What is being asked: From the very first line down to the line containing "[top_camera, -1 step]", write out the material exactly as it appears, and no more.

Source material:
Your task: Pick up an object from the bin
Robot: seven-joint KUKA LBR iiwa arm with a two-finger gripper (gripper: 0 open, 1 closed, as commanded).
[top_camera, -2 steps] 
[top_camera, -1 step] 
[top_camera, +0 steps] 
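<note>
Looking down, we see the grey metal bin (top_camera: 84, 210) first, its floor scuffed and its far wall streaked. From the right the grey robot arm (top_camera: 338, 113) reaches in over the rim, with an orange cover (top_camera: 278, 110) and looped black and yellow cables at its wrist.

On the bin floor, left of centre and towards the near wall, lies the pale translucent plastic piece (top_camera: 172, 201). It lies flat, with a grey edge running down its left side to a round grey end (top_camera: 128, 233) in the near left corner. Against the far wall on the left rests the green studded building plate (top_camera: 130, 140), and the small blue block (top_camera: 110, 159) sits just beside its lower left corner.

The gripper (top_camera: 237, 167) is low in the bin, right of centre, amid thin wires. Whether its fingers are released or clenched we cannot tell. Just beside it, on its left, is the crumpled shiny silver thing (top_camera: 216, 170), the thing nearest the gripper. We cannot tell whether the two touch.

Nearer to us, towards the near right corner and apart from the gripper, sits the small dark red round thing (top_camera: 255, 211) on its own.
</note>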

Output below:
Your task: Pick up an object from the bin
Robot: seven-joint KUKA LBR iiwa arm with a two-finger gripper (gripper: 0 open, 1 closed, as commanded).
[top_camera, -2 steps] 
[top_camera, -1 step] 

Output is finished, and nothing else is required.